Convergence des luttes : Féminisme et écologisme




En refusant de penser les liens qui existent entre les diverses formes d’oppression, c’est la convergence des luttes qu’on affaiblit. Les rapports entre féminisme et écologie illustrent bien ce problème…

Le dernier ouvrage de la féministe libérale universaliste Élisabeth Badinter, Le conflit, illustre les débats qui peuvent exister entre féminisme et écologie quand le premier est pensé sans prendre en compte les autres systèmes d’oppression. L’auteure, qui se veut une héritière de l’esprit de progrès de la philosophie des Lumières, s’en prend par exemple aux écologistes qui prônent les couches en tissu lavables et la purée bio pour bébé faite maison.

Pour autant, doit-on nécessairement penser qu’écologisme et féminisme sont antinomiques ?

Penser l’écologie et le féminisme : l’éco-féminisme

Il existe un courant du féminisme qui tente depuis plusieurs années de penser les liens entre écologie et féminisme, il s’agit de l’éco-féminisme.
L’un des apports de ce courant est de penser l’exploitation de la femme et l’exploitation de la nature de manière homologique. Tout comme la pensée androcentrée occidentale a opposé l’homme et la nature en dévalorisant cette dernière, elle a opposé l’homme et la femme en infériorisant cette dernière. Ce n’est pas pour rien si la femme est ainsi renvoyée du côté de la nature tandis que l’homme est associé à la culture et à la technique. De ce fait, pour des éco-féministes, telles que Françoise d’Eaubonne, les systèmes capitaliste et étatique sont des conséquences du patriarcat. Le développement occidental se serait donc appuyé sur cette logique patriarcale, qui conduit à la destruction de la nature.

Une autre dimension intéressante de l’éco-féminisme est d’avoir su articuler dans des luttes le lien entre écologie, féminisme et auto-subsistance alimentaire dans les pays du Sud. On peut citer par exemple, le mouvement Chipko, où des villageois en Inde, principalement des femmes, s’opposent à la déforestation ou celui de la « ceinture verte », mouvement de femmes kenyannes qui s’opposent elles aussi à la déforestation. Ces mouvements ont par exemple alimenté la réflexion et l’action de la physicienne indienne Vandana Shiva [note].

L’éco-féminisme peut être ainsi rapproché, en ce qui concerne sa vision de l’écologie, des théories de la décroissance qui prônent des pratiques économiques qui reposent sur une logique différente du capitalisme et des schémas de développement européanocentrés.

Un éco-féminisme matérialiste

Il faut néanmoins distinguer au sein de l’éco-féminisme deux courants.

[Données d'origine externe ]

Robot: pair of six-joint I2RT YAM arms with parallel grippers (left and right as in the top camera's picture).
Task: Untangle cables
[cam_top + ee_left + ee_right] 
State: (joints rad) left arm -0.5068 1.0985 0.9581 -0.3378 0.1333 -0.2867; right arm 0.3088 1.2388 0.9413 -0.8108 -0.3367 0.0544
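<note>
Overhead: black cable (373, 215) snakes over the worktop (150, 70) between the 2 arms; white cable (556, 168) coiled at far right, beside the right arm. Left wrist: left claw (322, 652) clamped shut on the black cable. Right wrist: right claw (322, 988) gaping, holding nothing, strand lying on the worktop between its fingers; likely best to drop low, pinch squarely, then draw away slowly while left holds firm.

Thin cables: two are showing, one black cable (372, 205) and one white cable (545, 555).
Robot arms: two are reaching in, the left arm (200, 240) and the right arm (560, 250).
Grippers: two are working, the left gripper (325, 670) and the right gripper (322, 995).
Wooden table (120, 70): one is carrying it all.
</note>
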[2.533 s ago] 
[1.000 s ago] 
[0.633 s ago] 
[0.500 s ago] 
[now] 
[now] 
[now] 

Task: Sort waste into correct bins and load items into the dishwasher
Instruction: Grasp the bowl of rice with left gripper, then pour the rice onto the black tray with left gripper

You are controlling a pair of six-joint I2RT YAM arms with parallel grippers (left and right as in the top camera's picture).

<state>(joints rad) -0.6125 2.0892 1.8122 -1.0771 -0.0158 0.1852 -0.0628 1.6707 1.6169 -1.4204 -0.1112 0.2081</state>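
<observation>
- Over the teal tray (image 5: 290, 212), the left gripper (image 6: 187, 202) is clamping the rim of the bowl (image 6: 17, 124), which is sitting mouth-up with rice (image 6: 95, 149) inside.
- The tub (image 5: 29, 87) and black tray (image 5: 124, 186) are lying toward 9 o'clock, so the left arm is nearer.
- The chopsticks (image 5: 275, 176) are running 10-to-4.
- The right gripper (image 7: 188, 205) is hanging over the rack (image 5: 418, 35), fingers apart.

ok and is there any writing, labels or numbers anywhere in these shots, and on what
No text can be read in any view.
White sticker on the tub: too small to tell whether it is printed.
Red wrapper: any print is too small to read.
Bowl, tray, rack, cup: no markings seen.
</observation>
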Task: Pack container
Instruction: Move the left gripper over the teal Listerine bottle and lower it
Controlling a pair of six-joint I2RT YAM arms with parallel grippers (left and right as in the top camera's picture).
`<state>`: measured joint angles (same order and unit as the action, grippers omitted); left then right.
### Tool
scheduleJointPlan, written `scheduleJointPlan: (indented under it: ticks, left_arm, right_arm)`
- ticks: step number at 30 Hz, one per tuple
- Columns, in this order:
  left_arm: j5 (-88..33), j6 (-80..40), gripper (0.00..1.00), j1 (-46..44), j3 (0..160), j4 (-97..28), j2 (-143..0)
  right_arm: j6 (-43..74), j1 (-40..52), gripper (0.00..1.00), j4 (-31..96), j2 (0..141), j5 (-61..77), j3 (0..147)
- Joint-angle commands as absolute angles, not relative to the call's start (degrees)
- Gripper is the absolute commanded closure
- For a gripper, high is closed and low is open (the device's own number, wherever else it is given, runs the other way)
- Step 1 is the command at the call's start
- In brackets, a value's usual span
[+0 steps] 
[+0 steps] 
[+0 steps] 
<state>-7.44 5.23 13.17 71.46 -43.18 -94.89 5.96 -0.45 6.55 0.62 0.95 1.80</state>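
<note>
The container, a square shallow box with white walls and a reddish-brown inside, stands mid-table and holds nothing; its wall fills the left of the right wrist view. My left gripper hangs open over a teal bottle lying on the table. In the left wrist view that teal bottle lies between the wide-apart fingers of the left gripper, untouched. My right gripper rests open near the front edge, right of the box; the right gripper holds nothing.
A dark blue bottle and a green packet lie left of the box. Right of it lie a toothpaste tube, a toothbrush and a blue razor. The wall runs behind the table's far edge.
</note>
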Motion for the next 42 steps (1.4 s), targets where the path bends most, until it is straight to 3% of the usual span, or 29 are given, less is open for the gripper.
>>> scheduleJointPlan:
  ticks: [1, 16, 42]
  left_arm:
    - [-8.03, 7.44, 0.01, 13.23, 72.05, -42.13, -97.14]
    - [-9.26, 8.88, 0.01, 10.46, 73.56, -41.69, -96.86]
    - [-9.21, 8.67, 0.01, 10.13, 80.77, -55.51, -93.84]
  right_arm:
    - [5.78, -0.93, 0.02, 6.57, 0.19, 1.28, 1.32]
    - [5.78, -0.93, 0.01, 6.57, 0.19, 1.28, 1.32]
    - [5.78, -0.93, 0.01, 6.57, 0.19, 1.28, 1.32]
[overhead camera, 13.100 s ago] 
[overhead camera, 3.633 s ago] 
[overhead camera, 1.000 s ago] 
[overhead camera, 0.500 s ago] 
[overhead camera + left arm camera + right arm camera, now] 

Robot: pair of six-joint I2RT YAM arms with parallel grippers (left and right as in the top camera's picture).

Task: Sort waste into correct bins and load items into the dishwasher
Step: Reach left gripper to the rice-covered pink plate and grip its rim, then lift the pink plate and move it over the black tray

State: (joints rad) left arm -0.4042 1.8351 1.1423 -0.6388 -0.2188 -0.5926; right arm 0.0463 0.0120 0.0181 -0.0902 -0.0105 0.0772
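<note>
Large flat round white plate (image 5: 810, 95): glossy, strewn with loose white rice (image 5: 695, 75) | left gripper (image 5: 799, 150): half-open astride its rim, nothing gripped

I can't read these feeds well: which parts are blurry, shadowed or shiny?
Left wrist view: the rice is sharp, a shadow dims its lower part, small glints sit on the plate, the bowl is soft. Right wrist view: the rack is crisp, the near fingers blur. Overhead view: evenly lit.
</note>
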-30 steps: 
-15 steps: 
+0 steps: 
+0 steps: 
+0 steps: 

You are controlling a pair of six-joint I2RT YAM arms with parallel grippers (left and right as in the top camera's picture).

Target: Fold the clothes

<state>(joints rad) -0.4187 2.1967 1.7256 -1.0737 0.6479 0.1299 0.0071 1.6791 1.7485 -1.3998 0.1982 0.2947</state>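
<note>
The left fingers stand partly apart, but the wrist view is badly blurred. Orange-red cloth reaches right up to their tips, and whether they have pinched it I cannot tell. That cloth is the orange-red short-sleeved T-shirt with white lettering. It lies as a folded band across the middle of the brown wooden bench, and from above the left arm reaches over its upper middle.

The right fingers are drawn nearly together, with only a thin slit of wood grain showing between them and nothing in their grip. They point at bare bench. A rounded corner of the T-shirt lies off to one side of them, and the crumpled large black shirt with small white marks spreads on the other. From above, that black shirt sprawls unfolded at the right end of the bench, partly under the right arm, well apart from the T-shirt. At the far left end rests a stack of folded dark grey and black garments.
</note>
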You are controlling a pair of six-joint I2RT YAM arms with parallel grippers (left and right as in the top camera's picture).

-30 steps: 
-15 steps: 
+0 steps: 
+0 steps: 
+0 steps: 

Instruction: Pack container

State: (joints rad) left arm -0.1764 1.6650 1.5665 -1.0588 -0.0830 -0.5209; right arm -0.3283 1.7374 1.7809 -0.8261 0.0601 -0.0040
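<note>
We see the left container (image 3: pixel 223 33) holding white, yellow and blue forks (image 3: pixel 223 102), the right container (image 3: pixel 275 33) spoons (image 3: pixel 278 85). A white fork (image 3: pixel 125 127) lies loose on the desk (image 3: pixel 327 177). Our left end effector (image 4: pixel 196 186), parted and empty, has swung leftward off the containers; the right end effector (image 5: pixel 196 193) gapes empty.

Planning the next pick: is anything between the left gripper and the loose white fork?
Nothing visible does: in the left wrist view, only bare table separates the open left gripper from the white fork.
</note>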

Un courant spiritualiste (Starhawk par exemple) et un autre matérialiste (comme chez Maria Mies). Le premier présente des aspects d’inspiration religieux. Il tend à naturaliser la différence des sexes en établissant une analogie entre la terre mère et la femme mère.

Au contraire, l’éco-féminisme matérialiste cherche dans l’exploitation économique des femmes ce lien entre femme et nature. Celui-ci n’est pas contenu dans une quelconque essence féminine, mais construit historiquement.

Articuler le féminisme et l’écologie, nous conduit à devoir penser des formes de techniques conviviales, c’est à dire aisément maîtrisables et réparables, mais qui prennent aussi en compte la question de la libération de la femme par rapport aux tâches ménagères. Cela nous amène à penser une médecine dite « naturelle », mais qui n’oublie pas la question de la contraception.

L’écologie, la décroissance, ne doivent donc pas être aveugles au fait selon lequel, comme l’avait bien formulé Flora Tristan, « la femme est le prolétaire de l’homme ».